> [Task details]: Copy out each line of the data that includes the string "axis".

> [Data shown]:

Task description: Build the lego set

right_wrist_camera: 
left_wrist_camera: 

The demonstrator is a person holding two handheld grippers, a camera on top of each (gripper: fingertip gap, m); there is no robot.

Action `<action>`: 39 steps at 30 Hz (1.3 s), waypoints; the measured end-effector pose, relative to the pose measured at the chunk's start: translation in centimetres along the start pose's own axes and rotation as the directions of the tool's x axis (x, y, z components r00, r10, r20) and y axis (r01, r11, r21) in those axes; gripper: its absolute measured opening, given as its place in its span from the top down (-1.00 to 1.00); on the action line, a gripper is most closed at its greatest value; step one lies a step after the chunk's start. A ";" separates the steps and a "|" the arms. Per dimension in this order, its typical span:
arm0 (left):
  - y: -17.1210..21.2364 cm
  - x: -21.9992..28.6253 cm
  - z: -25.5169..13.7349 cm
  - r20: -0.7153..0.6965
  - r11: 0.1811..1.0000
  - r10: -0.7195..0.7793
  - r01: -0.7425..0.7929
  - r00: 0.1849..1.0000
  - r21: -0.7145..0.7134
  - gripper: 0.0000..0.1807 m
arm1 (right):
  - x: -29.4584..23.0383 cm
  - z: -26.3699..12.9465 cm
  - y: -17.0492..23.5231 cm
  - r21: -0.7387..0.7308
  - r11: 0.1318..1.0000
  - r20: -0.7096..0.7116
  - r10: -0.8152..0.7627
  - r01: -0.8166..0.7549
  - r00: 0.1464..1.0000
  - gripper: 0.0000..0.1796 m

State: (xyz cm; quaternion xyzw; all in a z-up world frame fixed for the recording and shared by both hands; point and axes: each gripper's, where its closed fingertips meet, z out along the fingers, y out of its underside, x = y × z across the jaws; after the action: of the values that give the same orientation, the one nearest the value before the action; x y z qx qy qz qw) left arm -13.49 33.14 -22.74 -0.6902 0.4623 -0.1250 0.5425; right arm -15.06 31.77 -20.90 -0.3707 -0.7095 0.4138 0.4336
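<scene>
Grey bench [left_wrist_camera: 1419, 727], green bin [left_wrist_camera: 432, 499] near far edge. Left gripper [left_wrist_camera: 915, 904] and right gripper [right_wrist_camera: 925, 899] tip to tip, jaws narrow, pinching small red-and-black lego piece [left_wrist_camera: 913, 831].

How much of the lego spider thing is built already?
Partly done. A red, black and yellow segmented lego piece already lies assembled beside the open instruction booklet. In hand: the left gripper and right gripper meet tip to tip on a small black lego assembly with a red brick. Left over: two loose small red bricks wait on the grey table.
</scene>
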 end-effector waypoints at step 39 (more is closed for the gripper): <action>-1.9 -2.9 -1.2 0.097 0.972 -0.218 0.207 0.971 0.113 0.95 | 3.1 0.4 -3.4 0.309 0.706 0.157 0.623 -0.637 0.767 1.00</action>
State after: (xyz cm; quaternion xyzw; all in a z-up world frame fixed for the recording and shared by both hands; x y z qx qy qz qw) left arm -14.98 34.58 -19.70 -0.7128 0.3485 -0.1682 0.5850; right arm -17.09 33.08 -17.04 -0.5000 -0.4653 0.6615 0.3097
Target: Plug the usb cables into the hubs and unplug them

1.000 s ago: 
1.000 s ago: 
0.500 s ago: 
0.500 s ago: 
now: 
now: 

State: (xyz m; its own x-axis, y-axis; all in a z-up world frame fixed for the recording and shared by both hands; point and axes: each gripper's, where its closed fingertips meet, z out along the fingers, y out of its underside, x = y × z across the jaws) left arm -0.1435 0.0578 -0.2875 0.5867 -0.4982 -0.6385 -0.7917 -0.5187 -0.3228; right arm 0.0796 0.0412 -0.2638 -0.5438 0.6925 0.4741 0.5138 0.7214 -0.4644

> [Solution]:
Action `<action>`: 39 steps at 30 Hz (1.3 s), waypoints; the measured end-effector pose, relative to the pose measured at the chunk's start: translation in centimetres along the start pose's own axes and rotation as the directions of the tool's x axis (x, y, z components r00, r10, r20) and y axis (r01, r11, r21) in those axes; gripper: its absolute measured opening, given as its place in its span from the top down (-1.00 to 1.00); on the action line, a gripper is most closed at its greatest value; step one lies a step after the chunk's start. A ";" separates the steps and a "|" the arms. Per dimension in this order, its typical span:
State: (xyz m; its own x-axis, y-axis; all in a z-up world frame fixed for the recording and shared by both hands; point and axes: each gripper's, where its closed fingertips meet, z out along the fingers, y out of its underside, x = y × z across the jaws) left arm -0.1435 0.0578 -0.2875 0.5867 -0.4982 -0.6385 -0.7917 -0.5187 -0.3228; right arm 0.0796 0.0412 -0.2638 -0.5438 0.6925 0.4741 0.5138 0.7214 -0.4644

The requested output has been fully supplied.